Accepted academic practice for referencing sources that you use in presentations can be found via the links on the Wattle site, under the file named “ANU and College Policies, Program Information, Student Support Services and Assessment”. Alternatively, you can seek help through the Students Learning Development website.
Extensions and Penalties
Extensions and late submission of assessment pieces are covered by the Student Assessment (Coursework) Policy and Procedure. The Course Convener may grant extensions for assessment pieces that are not examinations or take-home examinations. If you need an extension, you must request an extension in writing on or before the due date. If you have documented and appropriate medical evidence that demonstrates you were not able to request an extension on or before the due date, you may be able to request it after the due date.
Distribution of grades policy
Academic Quality Assurance Committee monitors the performance of students, including attrition, further study and employment rates and grade distribution, and College reports on quality assurance processes for assessment activities, including alignment with national and international disciplinary and interdisciplinary standards, as well as qualification type learning outcomes.

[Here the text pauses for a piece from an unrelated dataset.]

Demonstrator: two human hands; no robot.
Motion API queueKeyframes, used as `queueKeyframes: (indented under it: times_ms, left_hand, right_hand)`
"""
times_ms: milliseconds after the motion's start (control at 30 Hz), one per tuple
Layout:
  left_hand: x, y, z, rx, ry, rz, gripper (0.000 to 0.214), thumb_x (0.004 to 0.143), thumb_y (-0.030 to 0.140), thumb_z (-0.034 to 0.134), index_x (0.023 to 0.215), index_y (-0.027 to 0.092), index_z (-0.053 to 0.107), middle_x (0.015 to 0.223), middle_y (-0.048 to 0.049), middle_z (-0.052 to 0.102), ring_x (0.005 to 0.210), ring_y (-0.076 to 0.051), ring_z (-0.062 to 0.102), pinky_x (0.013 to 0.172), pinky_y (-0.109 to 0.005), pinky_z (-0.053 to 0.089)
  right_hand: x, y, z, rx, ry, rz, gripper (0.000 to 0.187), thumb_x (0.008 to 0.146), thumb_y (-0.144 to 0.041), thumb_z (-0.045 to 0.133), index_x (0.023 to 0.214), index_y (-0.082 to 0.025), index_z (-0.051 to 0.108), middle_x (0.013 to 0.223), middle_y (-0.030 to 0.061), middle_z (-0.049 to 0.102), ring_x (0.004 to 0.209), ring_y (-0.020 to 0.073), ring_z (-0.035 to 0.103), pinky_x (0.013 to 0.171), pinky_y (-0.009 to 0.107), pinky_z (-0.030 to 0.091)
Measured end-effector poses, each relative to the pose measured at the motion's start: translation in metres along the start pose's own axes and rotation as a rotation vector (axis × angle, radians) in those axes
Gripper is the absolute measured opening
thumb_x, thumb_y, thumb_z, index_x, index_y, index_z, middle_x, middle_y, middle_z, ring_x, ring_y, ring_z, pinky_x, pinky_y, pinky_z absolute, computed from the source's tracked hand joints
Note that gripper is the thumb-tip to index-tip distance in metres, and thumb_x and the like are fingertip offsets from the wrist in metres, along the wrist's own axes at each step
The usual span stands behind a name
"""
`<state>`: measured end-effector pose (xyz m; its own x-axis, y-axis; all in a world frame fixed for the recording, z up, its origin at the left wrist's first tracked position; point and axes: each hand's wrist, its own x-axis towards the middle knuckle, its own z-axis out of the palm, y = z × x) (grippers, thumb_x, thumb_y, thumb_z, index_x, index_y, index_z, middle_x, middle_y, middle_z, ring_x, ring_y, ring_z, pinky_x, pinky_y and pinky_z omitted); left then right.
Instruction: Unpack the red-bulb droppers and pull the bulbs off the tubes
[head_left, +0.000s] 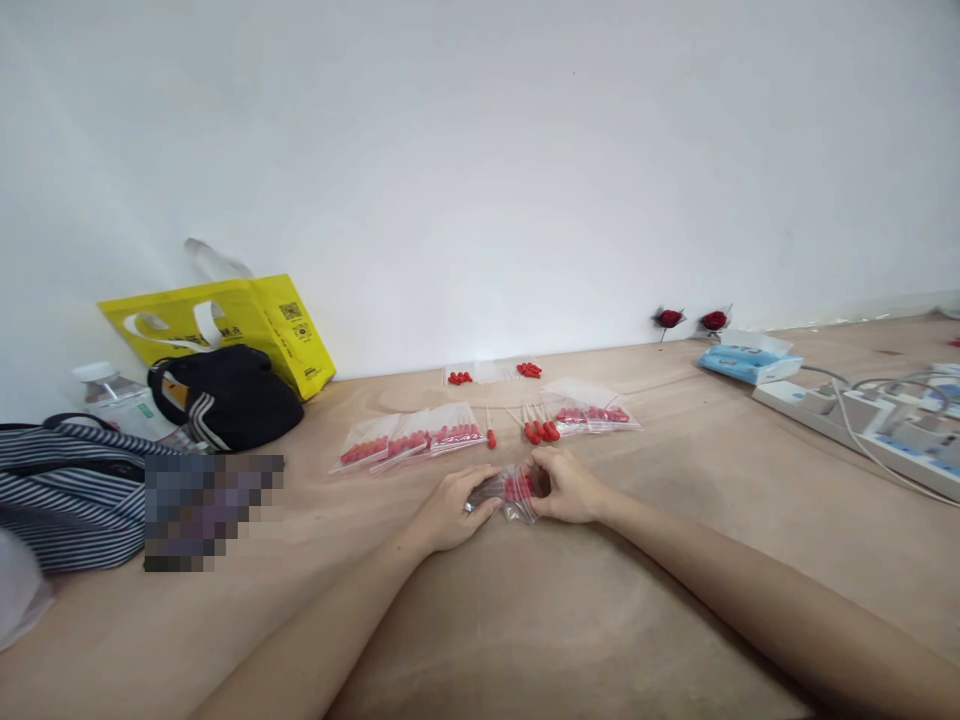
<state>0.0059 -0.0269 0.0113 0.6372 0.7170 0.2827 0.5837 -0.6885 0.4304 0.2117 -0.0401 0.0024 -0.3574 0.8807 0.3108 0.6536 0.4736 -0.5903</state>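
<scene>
Left hand (454, 508) and right hand (576, 487) hold a clear bag (517, 512) at its 9 and 3 o'clock edges. Fingers (549, 458) partly obscure its red contents (517, 488). Red-tipped sticks (533, 432) lie at 12 o'clock.

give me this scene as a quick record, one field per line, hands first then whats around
left hand: holding one side of a clear bag
right hand: gripping the other side
bag contents: red pieces
beyond hands: loose red-tipped sticks, with filled bags to either side
far left: yellow bag, striped fabric item
far right: blue pack, power strip
near wall: two red flowers
</scene>
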Motion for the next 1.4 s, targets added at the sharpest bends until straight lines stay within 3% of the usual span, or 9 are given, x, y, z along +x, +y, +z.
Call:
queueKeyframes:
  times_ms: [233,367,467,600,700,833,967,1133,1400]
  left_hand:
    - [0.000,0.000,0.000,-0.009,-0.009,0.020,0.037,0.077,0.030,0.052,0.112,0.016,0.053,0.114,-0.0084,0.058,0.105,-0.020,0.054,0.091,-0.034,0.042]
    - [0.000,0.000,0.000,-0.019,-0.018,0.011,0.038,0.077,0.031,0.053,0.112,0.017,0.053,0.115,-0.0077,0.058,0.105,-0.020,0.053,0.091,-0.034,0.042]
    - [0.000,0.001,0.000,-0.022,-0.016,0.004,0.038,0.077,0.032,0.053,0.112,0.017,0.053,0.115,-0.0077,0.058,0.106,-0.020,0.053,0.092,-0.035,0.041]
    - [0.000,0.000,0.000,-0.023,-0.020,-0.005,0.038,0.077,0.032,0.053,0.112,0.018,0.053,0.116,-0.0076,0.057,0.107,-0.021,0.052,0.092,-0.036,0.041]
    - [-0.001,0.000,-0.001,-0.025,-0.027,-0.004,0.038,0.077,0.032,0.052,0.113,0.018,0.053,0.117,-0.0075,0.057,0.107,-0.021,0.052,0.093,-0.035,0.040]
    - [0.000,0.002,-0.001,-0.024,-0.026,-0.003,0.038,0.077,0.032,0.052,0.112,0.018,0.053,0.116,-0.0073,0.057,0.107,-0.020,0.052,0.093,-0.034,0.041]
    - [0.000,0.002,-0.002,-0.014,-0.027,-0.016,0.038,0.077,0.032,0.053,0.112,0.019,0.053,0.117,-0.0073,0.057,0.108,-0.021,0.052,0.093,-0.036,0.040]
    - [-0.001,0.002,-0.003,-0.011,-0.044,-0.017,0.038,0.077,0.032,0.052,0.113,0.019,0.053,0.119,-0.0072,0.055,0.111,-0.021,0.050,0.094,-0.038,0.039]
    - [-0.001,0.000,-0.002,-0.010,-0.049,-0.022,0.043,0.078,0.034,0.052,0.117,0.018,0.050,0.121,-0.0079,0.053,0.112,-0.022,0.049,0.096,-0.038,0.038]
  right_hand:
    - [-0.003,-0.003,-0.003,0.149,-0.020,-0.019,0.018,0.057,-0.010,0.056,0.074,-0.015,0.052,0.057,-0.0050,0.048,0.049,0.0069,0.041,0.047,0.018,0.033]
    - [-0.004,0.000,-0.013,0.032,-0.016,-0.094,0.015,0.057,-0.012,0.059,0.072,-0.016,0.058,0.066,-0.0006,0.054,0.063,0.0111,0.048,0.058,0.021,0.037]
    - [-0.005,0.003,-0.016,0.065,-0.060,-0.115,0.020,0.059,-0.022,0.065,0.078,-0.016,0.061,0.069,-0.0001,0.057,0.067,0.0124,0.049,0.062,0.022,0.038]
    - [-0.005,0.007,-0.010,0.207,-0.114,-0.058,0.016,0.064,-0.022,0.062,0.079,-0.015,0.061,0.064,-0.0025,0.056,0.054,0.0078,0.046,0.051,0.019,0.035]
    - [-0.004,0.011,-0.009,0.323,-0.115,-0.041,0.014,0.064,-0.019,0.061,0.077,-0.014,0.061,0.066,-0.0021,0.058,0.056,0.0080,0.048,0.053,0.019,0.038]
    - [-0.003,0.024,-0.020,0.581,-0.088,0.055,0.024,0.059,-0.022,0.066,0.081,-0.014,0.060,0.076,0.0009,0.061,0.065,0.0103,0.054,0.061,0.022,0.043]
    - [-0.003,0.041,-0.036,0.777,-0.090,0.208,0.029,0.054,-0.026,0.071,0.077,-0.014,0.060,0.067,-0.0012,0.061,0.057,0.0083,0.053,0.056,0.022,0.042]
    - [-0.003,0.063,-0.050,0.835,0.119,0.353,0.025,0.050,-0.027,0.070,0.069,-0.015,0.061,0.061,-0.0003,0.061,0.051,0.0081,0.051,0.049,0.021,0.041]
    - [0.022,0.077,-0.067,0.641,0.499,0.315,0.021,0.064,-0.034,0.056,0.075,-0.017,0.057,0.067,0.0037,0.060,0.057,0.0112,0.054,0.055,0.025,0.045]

Since first semester 1994, ANU uses a grading scale for all courses. This grading scale is used by all academic areas of the University.
Support for students
The University offers students support through several different services. You may contact the services listed below directly or seek advice from your Course Convener, Student Administrators, or your College and Course representatives (if applicable).
- ANU Health, safety & wellbeing for medical services, counselling, mental health and spiritual support
- ANU Diversity and inclusion for students with a disability or ongoing or chronic illness
- ANU Dean of Students for confidential, impartial advice and help to resolve problems between students and the academic or administrative areas of the University
- ANU Academic Skills and Learning Centre supports you make your own decisions about how you learn and manage your workload.
- ANU Counselling Centre promotes, supports and enhances mental health and wellbeing within the University student community.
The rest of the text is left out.